The push for a new law in Rhode Island

In 2012, Rose visited Cape Verde for the first time. After she returned, she successfully petitioned for dual citizenship, a process that involved tracking down her grandfather’s baptismal records and having her parents’ birth certificates translated and notarized.

“Look at this,” she told a reporter, pulling out her blue and gold Cape Verdean passport. “This is unbelievable.”

Rose’s passport doesn’t label her as Black or White. Instead, it says, “Cabo Verdiana.”

“That’s who I am,” she said, tearing up. “That’s how they see me.”

Rose wanted her birth certificate to reflect her Cape Verdean identity, too. But while Rhode Island allows people to amend the names or gender markers on their birth certificates, she couldn’t find any information about how to update her race.

She eventually convinced the Office of Vital Records to make the change, providing her Cape Verdean passport as documentation. That was a “slam dunk,” she said, but many Cape Verdeans in the United States don’t have that option because they lack dual citizenship.

New law will create process for amending race on birth certificates

This year, Rose lobbied the General Assembly to pass legislation that allows people to request that their race “be modified or amended on their birth certificate in a manner that utilizes culturally sensitive language and terminology.”

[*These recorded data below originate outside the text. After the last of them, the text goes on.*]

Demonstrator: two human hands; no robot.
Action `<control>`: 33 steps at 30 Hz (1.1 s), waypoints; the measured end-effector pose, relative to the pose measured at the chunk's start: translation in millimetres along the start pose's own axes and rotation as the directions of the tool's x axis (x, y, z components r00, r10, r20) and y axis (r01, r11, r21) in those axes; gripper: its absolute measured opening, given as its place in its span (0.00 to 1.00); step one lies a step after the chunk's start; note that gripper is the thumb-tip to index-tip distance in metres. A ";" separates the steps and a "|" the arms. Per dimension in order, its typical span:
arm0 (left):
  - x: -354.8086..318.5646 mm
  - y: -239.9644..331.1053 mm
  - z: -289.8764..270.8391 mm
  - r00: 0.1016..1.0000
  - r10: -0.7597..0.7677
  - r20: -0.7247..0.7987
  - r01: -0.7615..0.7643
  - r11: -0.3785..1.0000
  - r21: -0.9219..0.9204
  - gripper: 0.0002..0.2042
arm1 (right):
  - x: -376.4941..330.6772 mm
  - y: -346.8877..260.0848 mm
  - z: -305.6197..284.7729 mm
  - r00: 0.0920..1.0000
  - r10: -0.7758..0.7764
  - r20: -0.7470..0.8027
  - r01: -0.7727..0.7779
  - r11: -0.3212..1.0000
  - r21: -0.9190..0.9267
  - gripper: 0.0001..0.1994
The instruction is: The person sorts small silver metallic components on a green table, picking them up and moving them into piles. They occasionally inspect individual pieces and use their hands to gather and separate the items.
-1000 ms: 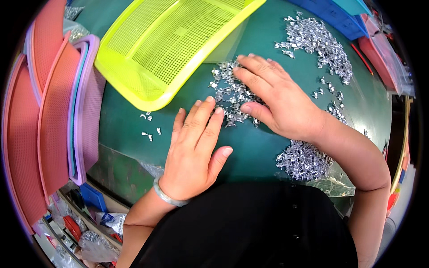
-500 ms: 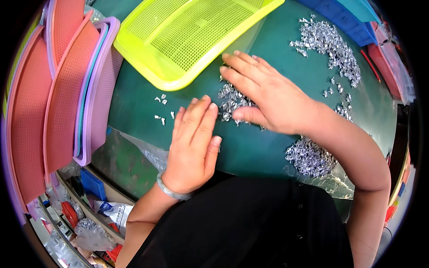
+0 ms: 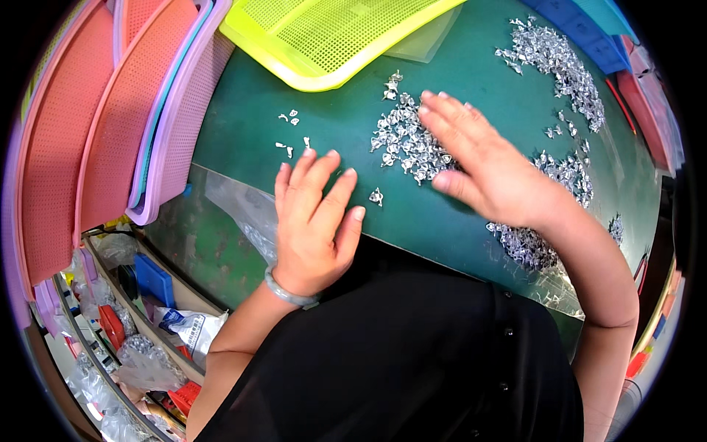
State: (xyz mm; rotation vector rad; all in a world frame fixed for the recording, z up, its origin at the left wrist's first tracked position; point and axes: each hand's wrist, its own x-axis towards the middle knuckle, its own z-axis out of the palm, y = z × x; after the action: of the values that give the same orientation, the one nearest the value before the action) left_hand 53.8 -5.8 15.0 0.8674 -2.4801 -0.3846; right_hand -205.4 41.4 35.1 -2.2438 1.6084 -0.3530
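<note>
Small shiny silver metal pieces (image 3: 405,140) lie loosely spread on the green tabletop (image 3: 331,121). My right hand (image 3: 493,166) is at the right side of this spread, palm down, fingers stretched out and thumb apart. Its fingertips hide part of the pieces. My left hand (image 3: 313,225), a pale bangle at its wrist, is near the table's front edge with its fingers spread. Nothing shows in either hand. One lone metal piece (image 3: 376,196) lies just right of the left fingers. A few whitish bits (image 3: 289,151) are beyond its fingertips.
A yellow-green mesh basket (image 3: 317,79) stands at the far side. Stacked pink and purple baskets (image 3: 110,140) rise at left. More metal pieces lie in piles (image 3: 556,59) at far right and below my right forearm (image 3: 523,247). Blue bins (image 3: 571,29) edge the back right.
My right hand has moved right, uncovering more metal pieces, which now lie more spread out. The left fingers have opened wider. The whole view has shifted, with the yellow-green basket higher in it.
</note>
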 end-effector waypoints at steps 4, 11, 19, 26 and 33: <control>-7.0 3.5 8.7 0.998 0.030 -0.049 -0.031 0.999 -0.020 0.16 | -8.7 -14.1 -4.0 0.997 0.066 -0.035 -0.060 0.984 0.168 0.31; -10.4 6.6 14.8 0.996 0.046 -0.072 -0.047 0.999 -0.014 0.13 | -29.8 -34.0 -9.2 0.986 0.168 -0.019 -0.151 0.925 0.350 0.29; -9.2 0.9 12.1 0.989 0.077 -0.129 -0.075 0.997 0.025 0.12 | -67.1 -42.2 -23.6 0.948 0.225 -0.223 -0.137 0.926 0.351 0.25; -8.5 -1.2 15.3 0.983 0.097 -0.158 -0.105 0.994 -0.040 0.13 | -125.7 -56.8 -16.7 0.872 0.274 -0.405 -0.236 0.961 0.141 0.21; -0.5 5.8 21.5 0.984 0.050 -0.170 -0.070 0.991 -0.116 0.13 | -153.5 -58.5 34.7 0.864 0.139 -0.483 -0.176 0.984 -0.032 0.17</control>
State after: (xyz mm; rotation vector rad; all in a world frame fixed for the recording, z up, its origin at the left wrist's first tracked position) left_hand 39.9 1.1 -1.0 0.7420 -2.2978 -0.4199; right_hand -190.7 208.5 29.3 -2.1658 2.0649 -0.8757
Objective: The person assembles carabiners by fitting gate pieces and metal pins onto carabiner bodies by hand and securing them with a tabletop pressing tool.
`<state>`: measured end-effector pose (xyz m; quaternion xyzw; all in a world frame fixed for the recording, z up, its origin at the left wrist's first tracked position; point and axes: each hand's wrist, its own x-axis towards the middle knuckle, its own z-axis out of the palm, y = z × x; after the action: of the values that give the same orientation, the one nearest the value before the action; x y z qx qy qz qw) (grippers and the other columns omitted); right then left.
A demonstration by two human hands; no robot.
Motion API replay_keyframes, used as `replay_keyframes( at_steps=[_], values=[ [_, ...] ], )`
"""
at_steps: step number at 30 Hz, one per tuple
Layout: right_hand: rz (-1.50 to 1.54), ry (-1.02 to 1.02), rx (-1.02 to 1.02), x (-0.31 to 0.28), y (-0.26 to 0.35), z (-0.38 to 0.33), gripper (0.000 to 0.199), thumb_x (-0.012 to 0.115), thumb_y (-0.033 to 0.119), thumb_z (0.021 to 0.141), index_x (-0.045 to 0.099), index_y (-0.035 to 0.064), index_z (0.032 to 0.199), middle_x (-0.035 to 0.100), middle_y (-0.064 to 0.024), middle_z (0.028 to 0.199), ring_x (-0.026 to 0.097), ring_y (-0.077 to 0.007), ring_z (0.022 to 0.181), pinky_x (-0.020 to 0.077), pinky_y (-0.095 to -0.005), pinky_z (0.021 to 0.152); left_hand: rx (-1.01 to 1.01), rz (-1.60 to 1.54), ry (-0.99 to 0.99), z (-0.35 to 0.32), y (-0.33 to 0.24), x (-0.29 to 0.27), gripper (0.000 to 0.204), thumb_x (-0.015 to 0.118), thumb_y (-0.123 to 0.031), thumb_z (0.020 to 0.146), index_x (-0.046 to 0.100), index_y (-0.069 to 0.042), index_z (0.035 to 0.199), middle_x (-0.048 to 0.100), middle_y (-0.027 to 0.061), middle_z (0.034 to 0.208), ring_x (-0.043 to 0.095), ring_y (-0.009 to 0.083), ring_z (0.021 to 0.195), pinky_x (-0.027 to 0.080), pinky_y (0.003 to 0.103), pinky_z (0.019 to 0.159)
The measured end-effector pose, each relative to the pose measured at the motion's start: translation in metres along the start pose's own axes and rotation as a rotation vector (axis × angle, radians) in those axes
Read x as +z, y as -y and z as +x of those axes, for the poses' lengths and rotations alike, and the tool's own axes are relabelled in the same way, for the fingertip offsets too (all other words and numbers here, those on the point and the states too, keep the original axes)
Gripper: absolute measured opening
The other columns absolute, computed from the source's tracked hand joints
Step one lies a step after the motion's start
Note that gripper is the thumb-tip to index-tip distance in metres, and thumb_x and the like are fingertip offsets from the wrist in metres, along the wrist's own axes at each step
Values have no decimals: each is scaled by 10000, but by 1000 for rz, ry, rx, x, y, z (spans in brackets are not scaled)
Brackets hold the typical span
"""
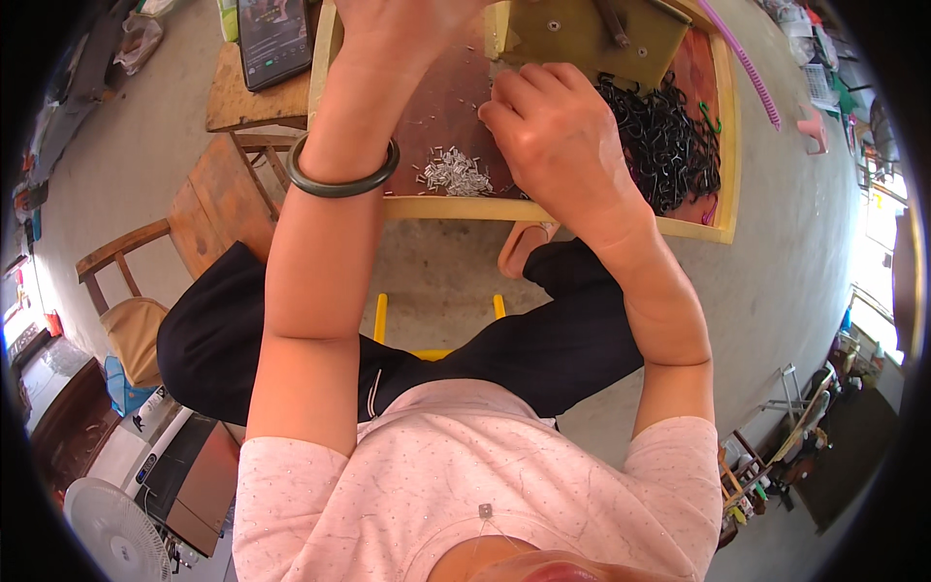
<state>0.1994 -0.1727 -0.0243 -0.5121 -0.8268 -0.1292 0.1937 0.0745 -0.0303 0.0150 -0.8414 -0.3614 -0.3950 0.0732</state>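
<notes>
My right hand [553, 131] hovers over a low wooden tray table [621, 221], fingers curled near its middle; whether it pinches anything is hidden. My left hand [398, 29] reaches farther up to the frame's top edge, mostly cut off, with a dark green bangle [341, 179] on the wrist. Between the hands lies a small heap of silver metal clips [456, 175] on the reddish-brown tray floor. A big pile of black cord loops [664, 136] fills the tray's right side, just beside my right hand.
A phone [273, 39] rests on a wooden stool [247, 102] left of the tray. A wooden chair [145, 281] stands farther left, a white fan [112, 533] at lower left. A pink coiled cord [742, 58] runs along the tray's right. My black-trousered knees [543, 339] frame a yellow stool [436, 320].
</notes>
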Motion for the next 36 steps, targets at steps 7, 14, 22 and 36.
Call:
replay_keyframes(
  at_steps=[7, 14, 22, 36],
  values=[
    [-111, 42, -28, 0, 5, 10, 60, 667, 103, 665, 660, 64, 711, 600, -55, 751, 620, -231, 771, 493, -333, 758, -8, -54, -50, 1, -3, 2, 656, 931, -430, 588, 657, -26, 1027, 686, 121, 1011, 628, 317, 1004, 431, 413, 945],
    [218, -102, 141, -21, -20, 28, 84, 703, 90, 814, 626, 59, 828, 624, -81, 869, 626, -283, 841, 515, -395, 779, -28, -47, -37, 0, -4, -2, 649, 923, -459, 561, 639, -43, 971, 663, 100, 960, 612, 294, 952, 415, 404, 919],
    [219, -398, 209, -23, -78, 56, 119, 692, -15, 824, 630, 19, 920, 628, -157, 971, 621, -344, 945, 495, -421, 859, -47, -41, -37, 1, -4, 4, 593, 934, -439, 525, 587, -99, 865, 632, 62, 888, 600, 272, 918, 409, 398, 897],
    [105, -460, 75, -10, -79, 64, 130, 673, -49, 831, 589, 15, 906, 569, -148, 1023, 585, -347, 955, 476, -428, 852, -46, -34, -31, 0, -3, 2, 606, 923, -436, 548, 584, -84, 907, 627, 71, 905, 597, 279, 957, 403, 406, 927]
  ],
)
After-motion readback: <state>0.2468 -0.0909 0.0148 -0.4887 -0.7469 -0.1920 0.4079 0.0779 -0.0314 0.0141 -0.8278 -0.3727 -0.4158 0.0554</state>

The bills, introduced by Sen. Robert Britto and Rep. Katherine Kazarian, both East Providence Democrats, were signed into law by Gov. Dan McKee on June 30 and direct the Department of Health to come up with a process to “accommodate all reasonable requests.”

While the legislation doesn’t just apply to Cape Verdeans, Rose said that her story is a common one, and that many Cape Verdeans have been boxed into arbitrary racial categories.

She emphasized that she doesn’t speak for the entire community. Some Cape Verdeans are content to identify as White or Black, while others, like Rose, feel strongly about being identified as Cape Verdean.

“I’m so proud that I was able to reclaim my heritage, and hopefully inspire others so that they can find a way to reclaim theirs,” Rose said. “I really want to be who I am. And I want that to be reflected in my lifetime and beyond, because birth certificates last forever.”